**REQUIRED ACTION**
Repeat the entries without change, omitting the pictures.

(Collection entries)

*** Begin section ***

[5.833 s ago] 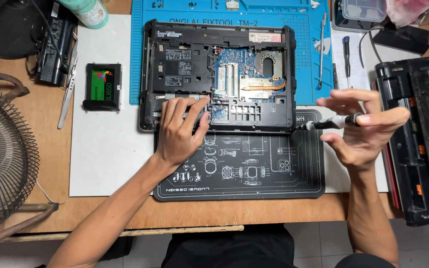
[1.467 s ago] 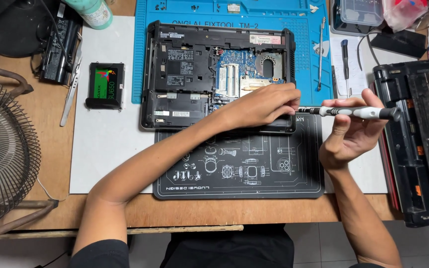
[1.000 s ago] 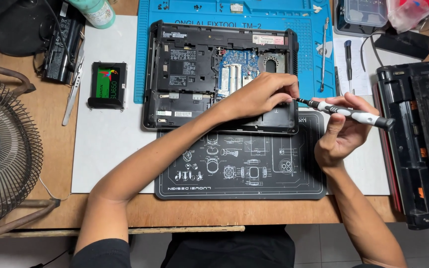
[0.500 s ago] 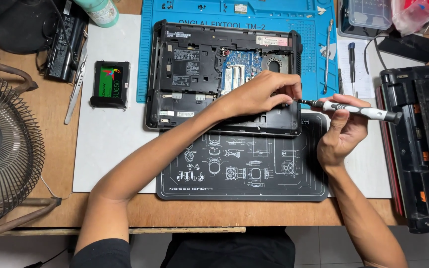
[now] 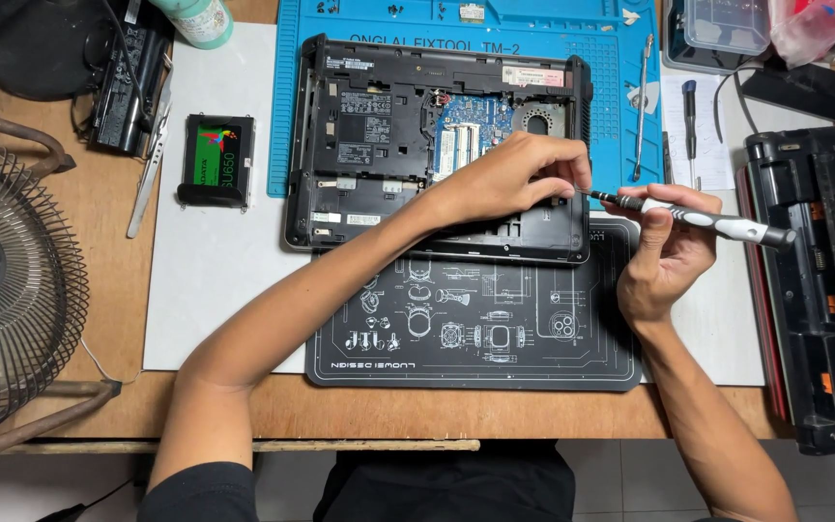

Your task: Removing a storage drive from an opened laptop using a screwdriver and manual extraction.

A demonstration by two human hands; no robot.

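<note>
In the middle of the frame the left hand (image 5: 519, 174) is reaching across the opened laptop base (image 5: 437, 145), and its fingers are pinching together at the right lower corner of the base, right where the tip of the screwdriver (image 5: 688, 215) is arriving. What they are pinching is too small to tell. The right hand (image 5: 664, 256) is closing around the screwdriver handle, to the right of the laptop. The long axis of the screwdriver is lying almost flat, pointing left and slightly up toward the left fingers, so both hands are meeting at that corner; the left one is nearer.

Below the laptop a black work mat (image 5: 475, 319) is lying, and a blue mat (image 5: 620, 58) above. A green storage drive (image 5: 215, 159) is resting at the left, well apart. Nothing is standing between tip and corner.
</note>
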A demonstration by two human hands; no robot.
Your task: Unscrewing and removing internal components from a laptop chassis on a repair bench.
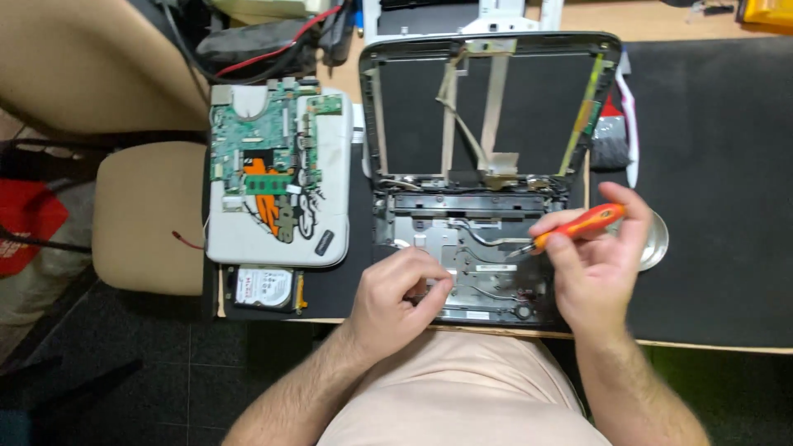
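With our right hand (pixel 596 272) clenched on the light, stiff orange screwdriver (pixel 578 226) and left hand (pixel 401 293) curled empty, we judge the gutted laptop base (pixel 462 256) on the table (pixel 719 206) fragile, best steadied by its rim.

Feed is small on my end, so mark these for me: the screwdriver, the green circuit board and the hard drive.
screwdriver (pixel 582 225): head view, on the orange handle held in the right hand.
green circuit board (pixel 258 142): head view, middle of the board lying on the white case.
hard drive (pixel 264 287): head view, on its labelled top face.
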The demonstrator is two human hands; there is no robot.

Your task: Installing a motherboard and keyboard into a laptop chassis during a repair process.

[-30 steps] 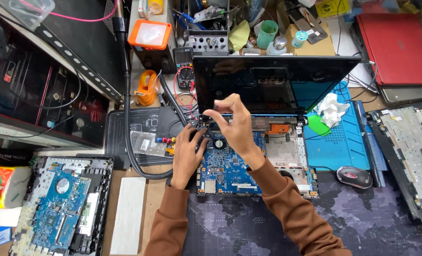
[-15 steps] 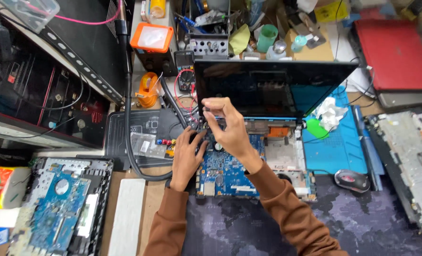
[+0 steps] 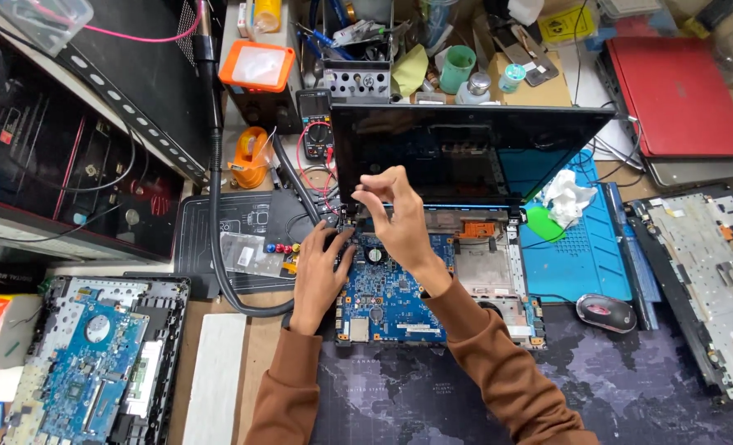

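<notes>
An opened laptop lies before me with its dark screen [image 3: 473,152] upright and its blue motherboard [image 3: 395,301] bare. My left hand [image 3: 318,276] rests fingers spread on the board's left edge, by the left hinge. My right hand [image 3: 399,218] hovers above that hinge with thumb and forefinger pinched on something small that I cannot make out. Both arms wear brown sleeves.
A black flexible hose [image 3: 215,206] curves down the left. Another dismantled laptop base [image 3: 94,363] lies at lower left, a keyboard frame [image 3: 712,280] at right. Also here: a red laptop [image 3: 679,95], a blue mat [image 3: 580,255], a mouse [image 3: 605,311], a multimeter [image 3: 315,124] and an orange tape dispenser [image 3: 249,161].
My right hand's pinched fingertips have moved slightly left and down toward the left hinge. My left hand has stayed on the board's edge.
</notes>
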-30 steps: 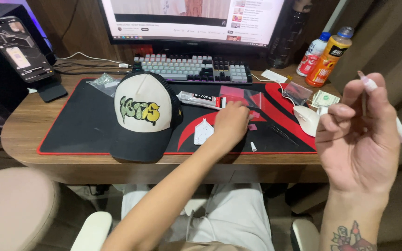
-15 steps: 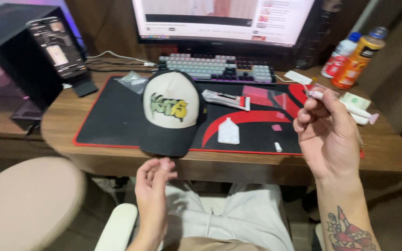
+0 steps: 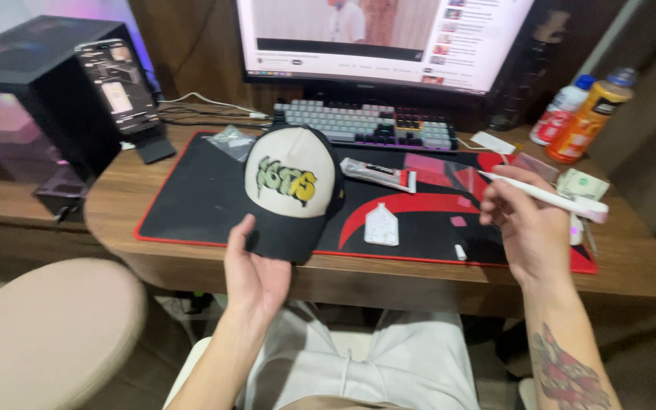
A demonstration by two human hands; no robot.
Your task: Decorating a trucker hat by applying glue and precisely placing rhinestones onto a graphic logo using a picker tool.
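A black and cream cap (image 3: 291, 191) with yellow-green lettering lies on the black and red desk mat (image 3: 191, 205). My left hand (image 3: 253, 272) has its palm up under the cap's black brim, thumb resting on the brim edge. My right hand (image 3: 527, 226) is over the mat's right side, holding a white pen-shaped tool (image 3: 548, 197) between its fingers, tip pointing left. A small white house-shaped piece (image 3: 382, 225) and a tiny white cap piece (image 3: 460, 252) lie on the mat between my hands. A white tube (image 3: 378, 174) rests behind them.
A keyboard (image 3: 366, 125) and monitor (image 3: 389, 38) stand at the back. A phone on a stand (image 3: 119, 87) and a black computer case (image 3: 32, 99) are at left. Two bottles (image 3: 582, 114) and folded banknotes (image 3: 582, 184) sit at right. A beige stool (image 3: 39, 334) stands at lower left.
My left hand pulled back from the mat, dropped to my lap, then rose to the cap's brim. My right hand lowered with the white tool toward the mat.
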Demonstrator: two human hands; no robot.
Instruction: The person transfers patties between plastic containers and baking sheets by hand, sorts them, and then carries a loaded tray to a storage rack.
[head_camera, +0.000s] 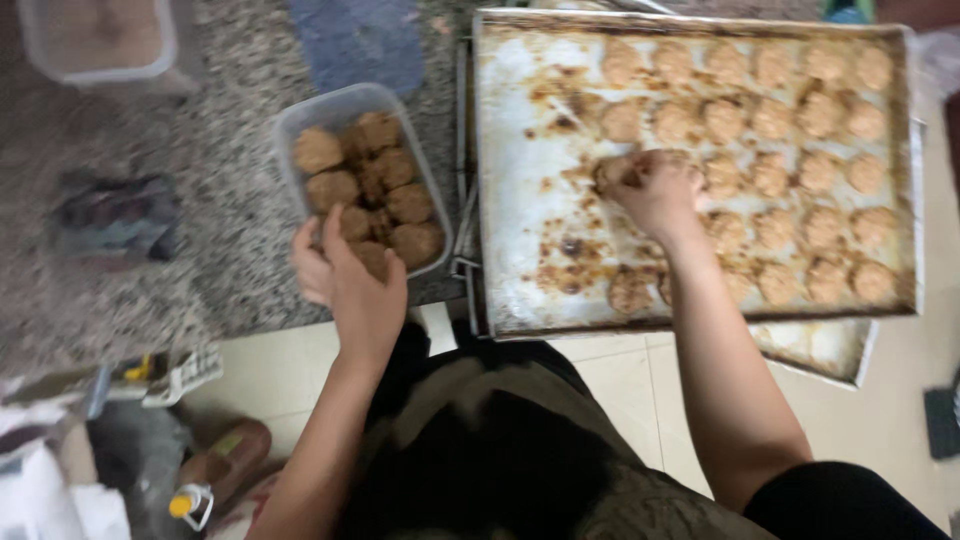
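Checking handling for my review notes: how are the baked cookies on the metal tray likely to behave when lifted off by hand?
The cookies look rough and crumbly, so they are probably fragile under a hard pinch. Brown residue on the baking tray suggests some may stick. They are flattish rounds, unlikely to roll. The right hand closes around one; the left hand steadies the plastic container.

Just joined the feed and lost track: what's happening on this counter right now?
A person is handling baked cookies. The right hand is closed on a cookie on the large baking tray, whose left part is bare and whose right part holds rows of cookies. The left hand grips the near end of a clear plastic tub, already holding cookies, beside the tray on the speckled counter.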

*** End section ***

**SOLUTION TO THIS PROBLEM**
[5.833 s ago] 
[1.467 s ago] 
[1.000 s ago] 
[0.500 s ago] 
[now] 

Your task: Removing a storage drive from an opened laptop using a screwdriver and manual extraction.

A demonstration by two human hands; no robot.

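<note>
In the middle of the frame the left hand (image 5: 519, 174) is reaching across the opened laptop base (image 5: 437, 145), and its fingers are pinching together at the right lower corner of the base, right where the tip of the screwdriver (image 5: 688, 215) is arriving. What they are pinching is too small to tell. The right hand (image 5: 664, 256) is closing around the screwdriver handle, to the right of the laptop. The long axis of the screwdriver is lying almost flat, pointing left and slightly up toward the left fingers, so both hands are meeting at that corner; the left one is nearer.

Below the laptop a black work mat (image 5: 475, 319) is lying, and a blue mat (image 5: 620, 58) above. A green storage drive (image 5: 215, 159) is resting at the left, well apart. Nothing is standing between tip and corner.
</note>
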A demonstration by two human hands; no robot.
Your task: Unscrewing and removing internal components from a laptop chassis on a repair bench.
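With our right hand (pixel 596 272) clenched on the light, stiff orange screwdriver (pixel 578 226) and left hand (pixel 401 293) curled empty, we judge the gutted laptop base (pixel 462 256) on the table (pixel 719 206) fragile, best steadied by its rim.

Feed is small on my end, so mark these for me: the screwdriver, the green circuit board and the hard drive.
screwdriver (pixel 582 225): head view, on the orange handle held in the right hand.
green circuit board (pixel 258 142): head view, middle of the board lying on the white case.
hard drive (pixel 264 287): head view, on its labelled top face.
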The demonstrator is two human hands; there is no robot.

Your task: Installing a motherboard and keyboard into a laptop chassis during a repair process.

[-30 steps] 
[-15 steps] 
[+0 steps] 

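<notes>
An opened laptop lies before me with its dark screen [image 3: 473,152] upright and its blue motherboard [image 3: 395,301] bare. My left hand [image 3: 318,276] rests fingers spread on the board's left edge, by the left hinge. My right hand [image 3: 399,218] hovers above that hinge with thumb and forefinger pinched on something small that I cannot make out. Both arms wear brown sleeves.
A black flexible hose [image 3: 215,206] curves down the left. Another dismantled laptop base [image 3: 94,363] lies at lower left, a keyboard frame [image 3: 712,280] at right. Also here: a red laptop [image 3: 679,95], a blue mat [image 3: 580,255], a mouse [image 3: 605,311], a multimeter [image 3: 315,124] and an orange tape dispenser [image 3: 249,161].
My right hand's pinched fingertips have moved slightly left and down toward the left hinge. My left hand has stayed on the board's edge.
</notes>
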-30 steps: 
-15 steps: 
+0 steps: 
A demonstration by two human hands; no robot.
Your task: Decorating a trucker hat by applying glue and precisely placing rhinestones onto a graphic logo using a picker tool.
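A black and cream cap (image 3: 291, 191) with yellow-green lettering lies on the black and red desk mat (image 3: 191, 205). My left hand (image 3: 253, 272) has its palm up under the cap's black brim, thumb resting on the brim edge. My right hand (image 3: 527, 226) is over the mat's right side, holding a white pen-shaped tool (image 3: 548, 197) between its fingers, tip pointing left. A small white house-shaped piece (image 3: 382, 225) and a tiny white cap piece (image 3: 460, 252) lie on the mat between my hands. A white tube (image 3: 378, 174) rests behind them.
A keyboard (image 3: 366, 125) and monitor (image 3: 389, 38) stand at the back. A phone on a stand (image 3: 119, 87) and a black computer case (image 3: 32, 99) are at left. Two bottles (image 3: 582, 114) and folded banknotes (image 3: 582, 184) sit at right. A beige stool (image 3: 39, 334) stands at lower left.
My left hand pulled back from the mat, dropped to my lap, then rose to the cap's brim. My right hand lowered with the white tool toward the mat.
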Demonstrator: two human hands; no robot.
Instruction: The person transfers patties between plastic containers and baking sheets by hand, sorts them, and then carries a loaded tray to a storage rack.
[head_camera, +0.000s] 
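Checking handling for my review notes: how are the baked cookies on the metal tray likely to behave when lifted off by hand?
The cookies look rough and crumbly, so they are probably fragile under a hard pinch. Brown residue on the baking tray suggests some may stick. They are flattish rounds, unlikely to roll. The right hand closes around one; the left hand steadies the plastic container.

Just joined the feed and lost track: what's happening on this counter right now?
A person is handling baked cookies. The right hand is closed on a cookie on the large baking tray, whose left part is bare and whose right part holds rows of cookies. The left hand grips the near end of a clear plastic tub, already holding cookies, beside the tray on the speckled counter.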

For this exercise, nothing more is required.